Computer Vision Architect at CCG (6/14-5/15)
Computer Vision (stereo, SfM, MVS, depth-based FG/BG segmentation), visual SLAM (mono, stereo RGB-D), AR (visual + IMU fusion), Machine Learning (image-based relocalization) and Deep Learning (image denoising and SR).
Collaborated with UK startup "Seene", for camera-based scene reconstruction with mobile (iphone). Note: "Seene" was purchased by Snap (Chat) in June 2016.
Implementation of pseudo real time stereo-based depth estimation on Intel Atom mobile products.
Senior Staff SW Development Engineer : 3/13 - 5/14 Harmonic Inc., San Jose, California.
Working on Video Pre-Processing to improve video visual quality and compression performance: 1. Visual masking-based video denoising with non local self-similarity and convolutionsl neural network; 2. Machine learning (SVM)-based visual quality classification of image patches for bitrates reduction in video compression; 3. Contour extraction by ensemble learning with clustered patch features; 4. Image decomposition-based detail and contrast enhancement.
Senior Staff Algorithm Engineer : 09/12 - 3/13 Real Communications Inc, San Jose, California.
Worked on motion estimation and motion compensation-based frame rate up conversion for TV chip product R&D.
Senior Staff Research Engineer : 06/11 - 9/12 Samsung Electronics US R&D Center, Algorithm Group, Digital Media Solutions Lab of Samsung Information Systems America, Irvine, California.
Worked on 3-D TV and Smart TV: video denoising, detail enhancement, upscaling, & super-resolution by collaborative filtering, interactive object cutout (saliency map and grabcut), contour tracking based rotoscoping with image segmentation, optic flow and GMM-based local classifers, Bags of visual words-based image/scene classification by SVM/Naive Bayes classifier, visual object indexing & search through bags of words in kd-tree, inverted file/hashing and geometric consistency-based reranking.

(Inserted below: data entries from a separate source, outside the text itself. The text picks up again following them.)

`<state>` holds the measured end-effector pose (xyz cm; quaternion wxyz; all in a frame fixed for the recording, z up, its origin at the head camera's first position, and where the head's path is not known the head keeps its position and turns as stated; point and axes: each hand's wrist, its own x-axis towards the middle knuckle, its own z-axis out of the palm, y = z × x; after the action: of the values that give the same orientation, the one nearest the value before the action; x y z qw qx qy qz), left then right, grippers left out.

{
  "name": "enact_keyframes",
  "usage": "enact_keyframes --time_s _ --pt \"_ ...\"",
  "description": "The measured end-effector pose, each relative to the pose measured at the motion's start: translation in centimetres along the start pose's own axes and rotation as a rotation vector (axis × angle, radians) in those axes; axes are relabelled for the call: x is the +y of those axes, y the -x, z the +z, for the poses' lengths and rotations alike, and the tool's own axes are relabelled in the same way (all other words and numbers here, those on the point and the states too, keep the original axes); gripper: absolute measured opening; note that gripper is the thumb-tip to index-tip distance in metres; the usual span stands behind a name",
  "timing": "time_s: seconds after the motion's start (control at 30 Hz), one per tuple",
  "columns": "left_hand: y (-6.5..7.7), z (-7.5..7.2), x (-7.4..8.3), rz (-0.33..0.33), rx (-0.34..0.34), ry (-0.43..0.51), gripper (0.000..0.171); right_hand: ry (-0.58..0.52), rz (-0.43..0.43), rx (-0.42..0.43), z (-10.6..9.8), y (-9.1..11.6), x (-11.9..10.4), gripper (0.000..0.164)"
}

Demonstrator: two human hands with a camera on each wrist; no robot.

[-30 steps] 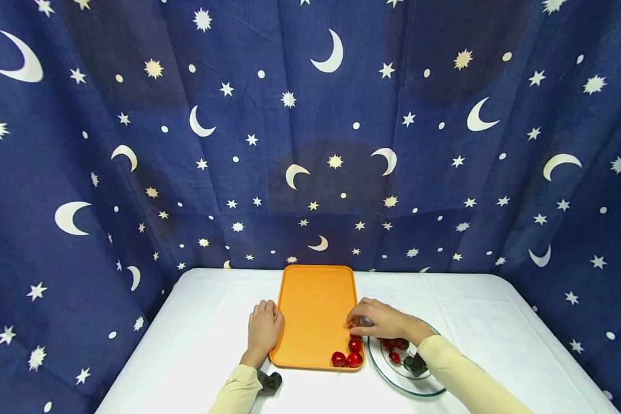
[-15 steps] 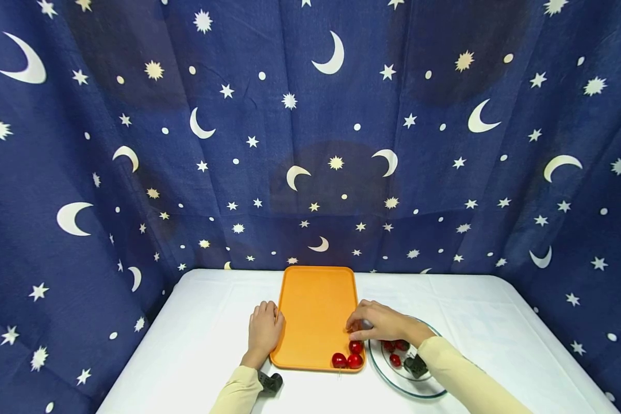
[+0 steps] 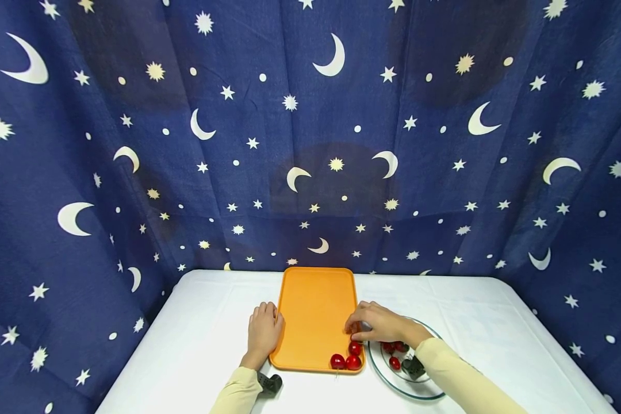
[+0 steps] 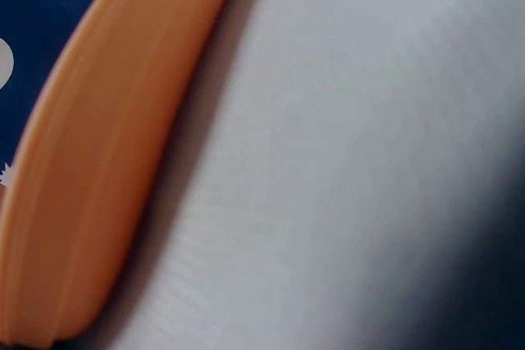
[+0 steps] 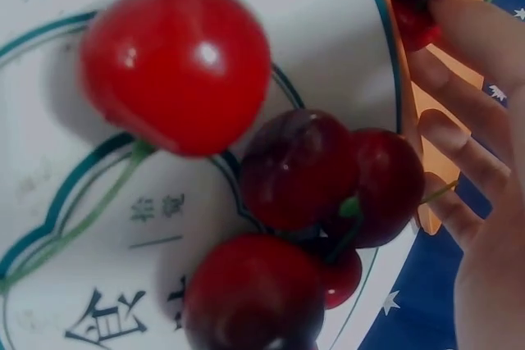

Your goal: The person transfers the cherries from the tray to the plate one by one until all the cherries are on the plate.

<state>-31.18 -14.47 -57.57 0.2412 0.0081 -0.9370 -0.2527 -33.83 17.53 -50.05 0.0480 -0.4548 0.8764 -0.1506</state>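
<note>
My left hand (image 3: 263,333) rests palm down at the left edge of the orange tray (image 3: 315,305); its fingers lie relaxed. Only the tray's outer side (image 4: 98,137) shows in the left wrist view, without the hand. At the tray's lower right edge, my right hand (image 3: 380,323) bends over and pinches a cherry (image 5: 413,24) between thumb and fingertips, mostly hidden from the head view. Several red cherries (image 3: 337,361) sit in the tray's lower right corner, just below that hand. Under the right wrist lies a round glass-rimmed plate (image 3: 393,392) holding more cherries (image 5: 176,63), some with green stems.
A white cloth (image 3: 181,339) covers the table. Behind it hangs a dark blue curtain (image 3: 264,190) with moons and stars. Black wrist cameras (image 3: 270,384) are strapped to both wrists, the right one (image 3: 414,368) close over the plate.
My right hand has lowered slightly at the tray's right edge, covering a cherry that showed beneath its fingers before. The left hand and tray stay put.
</note>
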Motion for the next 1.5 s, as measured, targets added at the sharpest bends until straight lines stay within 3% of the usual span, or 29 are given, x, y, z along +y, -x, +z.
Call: enact_keyframes --time_s 0.57,0.8,1.3,1.5 --pt "0.0 -0.2 0.2 -0.019 -0.033 0.004 0.019 -0.003 -0.04 0.007 0.4 -0.1 0.1 0.021" --pt "-0.4 0.2 0.0 -0.03 -0.047 0.003 0.02 0.001 -0.082 0.071 0.3 -0.2 0.3 0.017" --pt "-0.2 0.0 0.1 0.008 0.011 -0.013 0.021 -0.091 -0.121 0.177 -0.3 -0.1 1.0 0.014" --pt "-0.1 0.0 0.0 -0.022 -0.026 -0.005 0.02 -0.084 -0.105 0.21 -0.2 0.1 1.3 0.015"
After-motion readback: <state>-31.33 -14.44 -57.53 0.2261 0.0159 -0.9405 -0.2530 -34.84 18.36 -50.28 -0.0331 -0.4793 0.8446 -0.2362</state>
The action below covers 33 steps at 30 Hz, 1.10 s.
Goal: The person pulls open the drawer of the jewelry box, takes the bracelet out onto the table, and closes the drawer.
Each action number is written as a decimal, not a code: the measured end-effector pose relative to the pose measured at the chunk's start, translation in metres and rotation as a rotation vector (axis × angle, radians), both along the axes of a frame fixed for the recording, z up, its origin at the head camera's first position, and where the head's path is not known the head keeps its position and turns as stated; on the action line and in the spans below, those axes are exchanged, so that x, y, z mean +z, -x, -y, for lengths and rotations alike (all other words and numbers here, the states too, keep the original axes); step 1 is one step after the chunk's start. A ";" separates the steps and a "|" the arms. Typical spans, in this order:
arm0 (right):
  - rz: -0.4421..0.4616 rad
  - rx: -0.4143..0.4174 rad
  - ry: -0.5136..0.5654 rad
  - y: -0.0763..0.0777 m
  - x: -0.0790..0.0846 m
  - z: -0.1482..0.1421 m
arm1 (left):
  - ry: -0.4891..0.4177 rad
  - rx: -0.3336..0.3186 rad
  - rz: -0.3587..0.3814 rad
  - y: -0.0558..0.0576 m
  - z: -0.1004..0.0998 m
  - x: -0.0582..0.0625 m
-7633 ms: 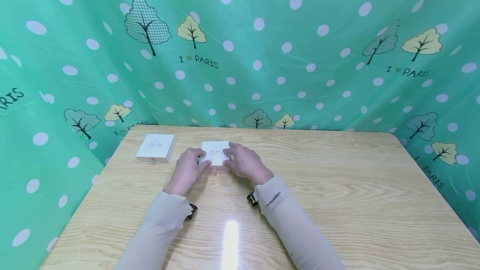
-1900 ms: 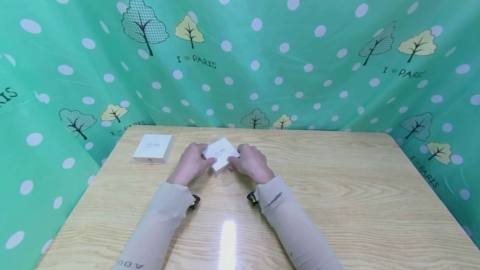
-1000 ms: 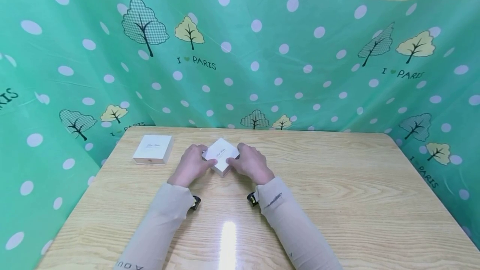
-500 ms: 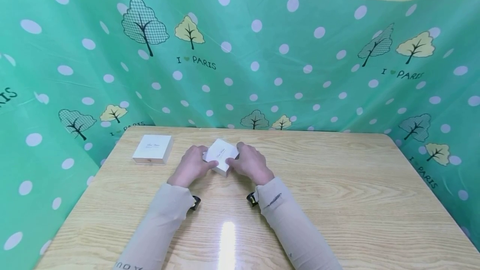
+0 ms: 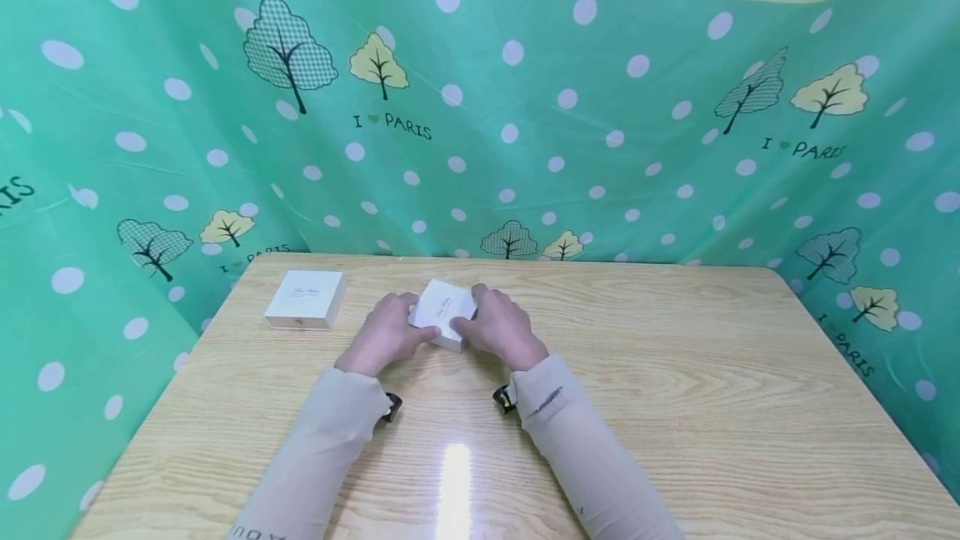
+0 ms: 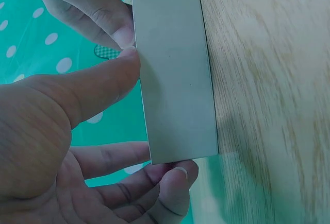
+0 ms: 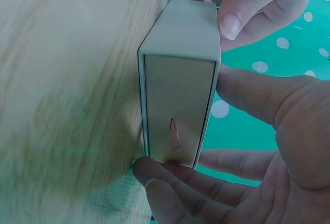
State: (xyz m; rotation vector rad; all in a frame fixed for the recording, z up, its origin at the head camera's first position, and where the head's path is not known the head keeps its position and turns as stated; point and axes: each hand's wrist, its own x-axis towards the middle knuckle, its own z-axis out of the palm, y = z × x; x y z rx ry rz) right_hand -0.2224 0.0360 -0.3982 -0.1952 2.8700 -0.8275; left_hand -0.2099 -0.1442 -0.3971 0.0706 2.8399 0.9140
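Box (image 5: 444, 298): on the desk (image 5: 645, 407), between left hand (image 5: 384, 332) and right hand (image 5: 502, 327), set askew; top nearly square, no clear long axis.
Left grip: fingers part-curled, thumb on top, holding its left side.
Right grip: likewise, on the right, near the tab (image 7: 174, 137).
Nearer hand: neither; both touch it.
Second box (image 5: 305, 298): apart, further left.

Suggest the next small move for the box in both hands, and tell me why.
I'd probably turn the held box until it sits square to the back edge of the table. It looks askew, while the other box lies nearly square. The left hand and right hand both grip it, so a small twist should be easy.
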 end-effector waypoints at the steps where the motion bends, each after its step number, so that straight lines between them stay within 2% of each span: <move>1: -0.001 0.000 -0.001 0.000 0.000 0.000 | 0.000 -0.002 -0.002 0.000 0.000 0.000; 14: -0.004 0.007 -0.011 0.001 0.000 0.000 | -0.035 -0.032 -0.043 0.000 -0.001 -0.002; 33: 0.004 0.029 -0.005 0.001 0.000 -0.001 | -0.074 -0.030 -0.045 -0.002 -0.004 -0.004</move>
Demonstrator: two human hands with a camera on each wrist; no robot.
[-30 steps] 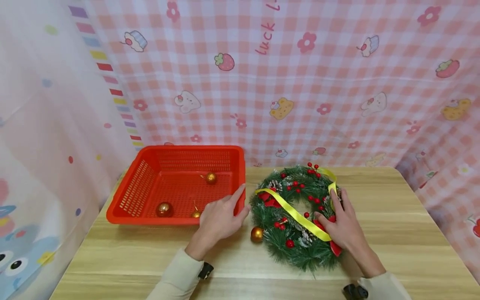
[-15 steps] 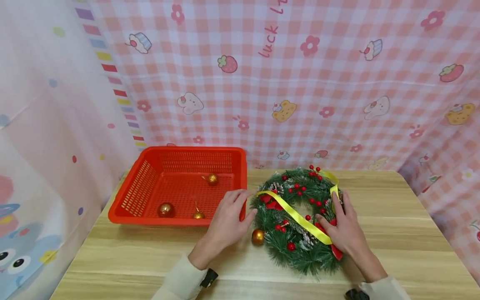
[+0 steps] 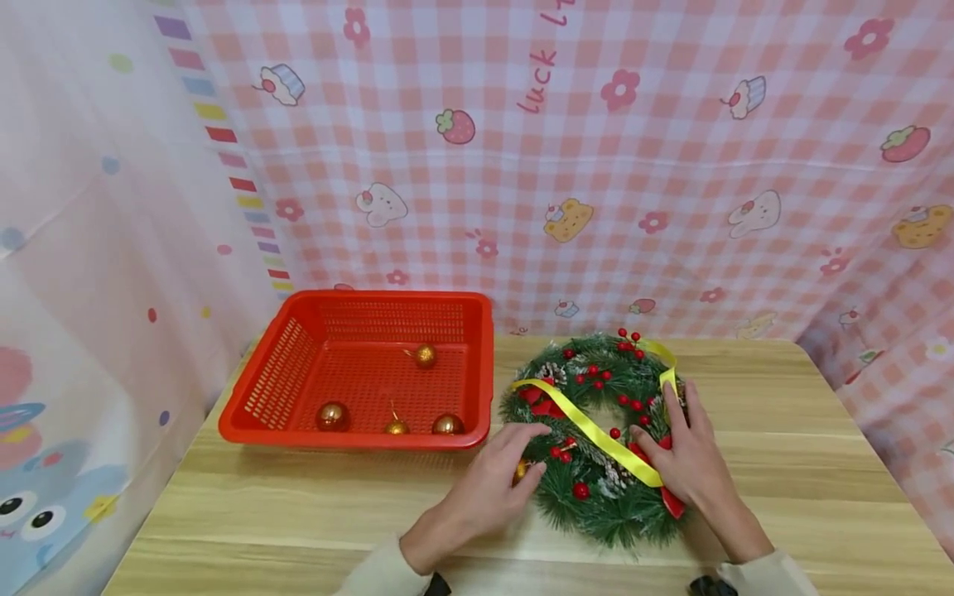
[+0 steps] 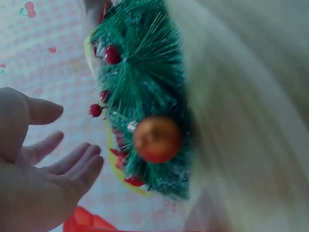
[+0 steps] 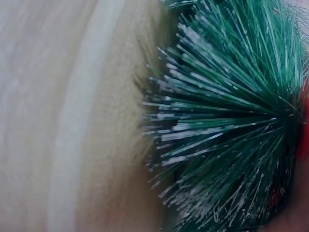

Senior Researcher : 04/08 - 06/11 Futurewei Technology Inc. USA, Media Networking Lab of Core Network Product Line, Bridgewater, New Jersey.
Worked on Smart Media Manipulation for Adaptive Distribution and Service Enhancement. Mentor interns and lead several projects in content processing and understanding, including video ads insertion in video scene for augmented reality, cloud-based media processing using Amazon EC2, S3, CloudFront plus EBS, Video Retargeting and Video Abstraction, i.e. video skimming and storyboard, Clickable Videos and Video Annotation (object-based). Led several academic collaboration projects with Peking University, U. of Missouri at Columbia and State U. of New York at Buffalo, i.e. content-targeted (contextual) advertising, merchandise classification for annotation and sports player detection for highlighting.
Senior Member of Technical Staff (Researcher) : 07/05 - 04/08 Thomson Multimedia Inc. (Technicolor R&I now), Since March 2006, work in the Thomson lab at Princeton, NJ, moving from the Indianapolis lab, Indiana.
Worked for projects in image and video processing related areas, such as object detection and tracking, panoramic view generation from video-based foreground segmentation. Meanwhile, working on stereo rectification, depth estimation and view interpolation for 3-D video coding (previously called Multiple View Video Coding, i.e.MVC), 3DTV and Free Viewpoint Video Rendering. While staying at Indy for half a year, worked for a "Tape Restoration" project (FM demod, NTSC decoding and noise removal).